Durante a escravidão era usual a atribuição de retirada dos quartos dos patrões, dos resíduos líquidos e sólidos produzidos à noite. Os escravos utilizavam barris de madeira para esse trabalho e, como se sabe, com o tempo, surgiam pequenas rachaduras no corpo do barril. Por conseguinte, quando os levavam na cabeça, era comum que escorressem as fezes pelos rostos e corpo dos escravos, que, por isso, ficavam “enfezados”.
“Lavar a égua”.
Na lavra do ouro, os escravos queriam também tirar sua “casquinha”, afinal todos são filhos de Deus. Na fase de exploração, através da queda de terra e água nas peneiras, o ouro mais pesado ficava em baixo e os serviçais retiravam o pó e encaminhavam o resultado para os seus patrões, em cima de animais. Os escravos então “banhavam” os animais e aplicavam ouro neles dissimuladamente. No final, após entrega das vasilhas com o ouro, estendiam um couro de boi no chão e davam um banho no animal para amealhar o resquício de ouro ali depositado e, portanto... “lavavam a égua”.
“Eira nem beira”
Naquela época, as classes sociais eram bem definidas e quem fazia parte da elite tinha casas grandes a contrastar com as palhoças da categoria inferior. Nessas casas grandes, no centro da sala, havia até espaço para fazer fogo, tal qual as lareiras de hoje.

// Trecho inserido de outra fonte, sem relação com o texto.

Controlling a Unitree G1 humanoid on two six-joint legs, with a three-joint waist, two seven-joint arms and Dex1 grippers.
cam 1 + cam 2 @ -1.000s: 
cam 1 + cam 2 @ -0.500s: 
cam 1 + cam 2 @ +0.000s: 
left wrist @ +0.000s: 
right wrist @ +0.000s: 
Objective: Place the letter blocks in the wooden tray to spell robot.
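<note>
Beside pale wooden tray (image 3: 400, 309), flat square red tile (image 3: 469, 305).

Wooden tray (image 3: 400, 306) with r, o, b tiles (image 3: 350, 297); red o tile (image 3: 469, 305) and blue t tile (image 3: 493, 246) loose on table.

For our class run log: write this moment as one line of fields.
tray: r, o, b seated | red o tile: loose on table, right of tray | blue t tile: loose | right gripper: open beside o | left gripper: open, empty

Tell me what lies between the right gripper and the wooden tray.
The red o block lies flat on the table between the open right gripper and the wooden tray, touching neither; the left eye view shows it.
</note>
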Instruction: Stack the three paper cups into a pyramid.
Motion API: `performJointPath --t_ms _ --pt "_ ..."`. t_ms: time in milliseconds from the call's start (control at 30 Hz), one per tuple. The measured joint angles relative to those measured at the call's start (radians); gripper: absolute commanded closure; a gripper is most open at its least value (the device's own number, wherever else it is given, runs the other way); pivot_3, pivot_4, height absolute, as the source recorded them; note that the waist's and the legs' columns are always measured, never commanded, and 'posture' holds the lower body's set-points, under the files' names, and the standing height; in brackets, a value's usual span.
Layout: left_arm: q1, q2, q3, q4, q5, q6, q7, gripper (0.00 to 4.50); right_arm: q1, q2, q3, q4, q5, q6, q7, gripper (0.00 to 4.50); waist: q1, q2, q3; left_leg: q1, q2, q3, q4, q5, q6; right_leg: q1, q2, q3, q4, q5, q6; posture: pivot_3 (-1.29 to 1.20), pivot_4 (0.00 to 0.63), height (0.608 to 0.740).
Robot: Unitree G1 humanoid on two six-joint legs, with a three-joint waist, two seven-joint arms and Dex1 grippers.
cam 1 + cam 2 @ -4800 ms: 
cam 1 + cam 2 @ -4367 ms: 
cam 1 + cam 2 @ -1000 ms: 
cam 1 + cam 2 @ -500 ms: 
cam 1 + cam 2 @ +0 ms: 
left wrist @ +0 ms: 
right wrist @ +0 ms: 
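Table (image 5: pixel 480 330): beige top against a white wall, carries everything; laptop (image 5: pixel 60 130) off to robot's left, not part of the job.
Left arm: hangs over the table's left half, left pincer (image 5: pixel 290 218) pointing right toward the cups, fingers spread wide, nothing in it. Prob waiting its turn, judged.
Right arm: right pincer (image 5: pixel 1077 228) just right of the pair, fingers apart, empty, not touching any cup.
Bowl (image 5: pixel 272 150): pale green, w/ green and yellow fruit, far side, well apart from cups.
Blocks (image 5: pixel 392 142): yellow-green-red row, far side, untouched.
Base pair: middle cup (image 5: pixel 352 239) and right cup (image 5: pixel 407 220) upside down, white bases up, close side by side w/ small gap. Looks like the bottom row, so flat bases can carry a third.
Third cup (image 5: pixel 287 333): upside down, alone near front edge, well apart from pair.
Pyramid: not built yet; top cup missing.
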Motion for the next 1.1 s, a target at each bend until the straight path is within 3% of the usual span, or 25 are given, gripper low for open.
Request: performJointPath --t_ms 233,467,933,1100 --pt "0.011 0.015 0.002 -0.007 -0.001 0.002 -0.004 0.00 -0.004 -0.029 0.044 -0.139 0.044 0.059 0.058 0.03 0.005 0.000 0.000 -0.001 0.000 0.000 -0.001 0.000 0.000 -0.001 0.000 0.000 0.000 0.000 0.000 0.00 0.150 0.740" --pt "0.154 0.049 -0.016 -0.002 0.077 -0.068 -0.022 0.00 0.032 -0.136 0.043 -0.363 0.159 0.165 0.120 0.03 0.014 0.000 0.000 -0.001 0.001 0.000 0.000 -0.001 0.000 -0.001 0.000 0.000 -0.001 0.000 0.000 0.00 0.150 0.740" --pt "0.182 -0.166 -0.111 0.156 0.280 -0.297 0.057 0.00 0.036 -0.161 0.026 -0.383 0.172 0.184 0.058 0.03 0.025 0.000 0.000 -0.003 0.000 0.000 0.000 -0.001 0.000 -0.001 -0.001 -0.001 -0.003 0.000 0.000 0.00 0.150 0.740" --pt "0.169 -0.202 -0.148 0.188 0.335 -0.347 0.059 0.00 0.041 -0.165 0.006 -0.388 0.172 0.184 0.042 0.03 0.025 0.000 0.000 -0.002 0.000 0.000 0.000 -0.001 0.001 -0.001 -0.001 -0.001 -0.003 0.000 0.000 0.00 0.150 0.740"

Esses espaços eram denominados de “eiras”. E as casas construídas de madeira com barro, tinham em seu acabamento no final dos telhados um beiral para que a água escorresse sem danificar as paredes e que era chamado de “beira”. Aqueles, pois, que não possuíam essas casas eram chamados, os pobres coitados, de gente que não tinha “eira nem beira”.
“Conto do Vigário”
Sempre que o casal viesse a ter uma menina era costume preparar-se um enxoval para quando fosse se casar. Havia, para isso, um baú de madeira, com dois compartimentos, um maior onde a mãe reservava as roupas necessárias e outro menor onde o pai guardava o “dote”, com ouro, peças trabalhadas e até títulos de propriedades. Com o fim de preservar o baú, era entregue ao Pároco local para ele guardar. Ocorre que os diversos pretendentes, na realidade, não queriam a jovem mas sim os baús com os chamados dotes. Daí o golpe do baú e muitos deles caiam no “Conto do Vigário”, pois o baú pouco ou nada continham.
“Guardados a sete chaves”
O ouro para ser transportado para a coroa era colocado em uma urna e com as quantidades registradas e asseguradas por, no mínimo, três pessoas. As urnas tinham igualmente três fechaduras e cada responsável tinha uma chave. A depender da urna e do seu tamanho, havia sete chaves e provém daí o ditado de que o conteúdo estava “guardado a sete chaves”.
“Uai”
A expressão“uai”, tão comum até hoje em Minas Gerais, tem comoexplicação a confusão e mistura de línguas faladas no tempo em que todos os países europeus se julgavam com direito a explorar as riquezas da região: ingleses, holandeses, espanhóis, portugueses, enfim uma verdadeira Torre de Babel. A partir daí, a qualquer coisa dita era perguntado o porquê, sempre com a pronúncia aportuguesada do idioma inglês “why”. Portanto “uai. Daí, “uai”, “uai”, “uai”.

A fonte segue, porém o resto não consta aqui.